**About this exercise:** Leaving pictures aside, set down each line exactly, from the first line of the data to the line with "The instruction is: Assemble", both included.

**Source data:**
======

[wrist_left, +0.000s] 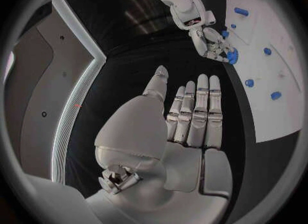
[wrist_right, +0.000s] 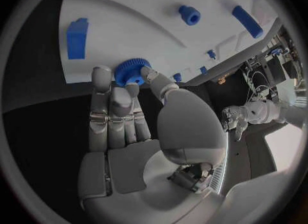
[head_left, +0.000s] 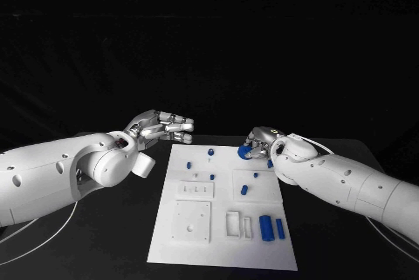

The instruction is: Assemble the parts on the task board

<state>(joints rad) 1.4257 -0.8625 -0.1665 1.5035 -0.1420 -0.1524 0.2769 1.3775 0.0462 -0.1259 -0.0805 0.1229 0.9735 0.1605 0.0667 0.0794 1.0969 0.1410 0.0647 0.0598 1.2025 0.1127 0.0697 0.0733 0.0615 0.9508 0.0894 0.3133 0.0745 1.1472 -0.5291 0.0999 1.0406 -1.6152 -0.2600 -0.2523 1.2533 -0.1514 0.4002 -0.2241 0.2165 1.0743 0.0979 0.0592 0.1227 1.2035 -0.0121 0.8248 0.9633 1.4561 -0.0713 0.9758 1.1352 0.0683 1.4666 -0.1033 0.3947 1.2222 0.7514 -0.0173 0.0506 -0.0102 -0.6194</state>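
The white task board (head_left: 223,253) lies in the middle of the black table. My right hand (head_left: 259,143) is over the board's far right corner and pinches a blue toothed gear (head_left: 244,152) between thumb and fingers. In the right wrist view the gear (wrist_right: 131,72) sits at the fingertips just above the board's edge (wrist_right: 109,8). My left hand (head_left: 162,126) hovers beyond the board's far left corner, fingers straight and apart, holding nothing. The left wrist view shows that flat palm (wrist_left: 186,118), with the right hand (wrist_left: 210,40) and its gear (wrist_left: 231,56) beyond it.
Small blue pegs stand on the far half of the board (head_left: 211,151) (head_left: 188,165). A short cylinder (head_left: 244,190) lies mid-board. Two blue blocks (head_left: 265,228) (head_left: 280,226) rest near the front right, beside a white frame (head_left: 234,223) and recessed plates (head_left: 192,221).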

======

**Response area:**
[wrist_left, +0.000s] 
[wrist_right, +0.000s] 
[head_left, +0.000s] 

The instruction is: Assemble the parts on the task board

The work for this exercise is now done.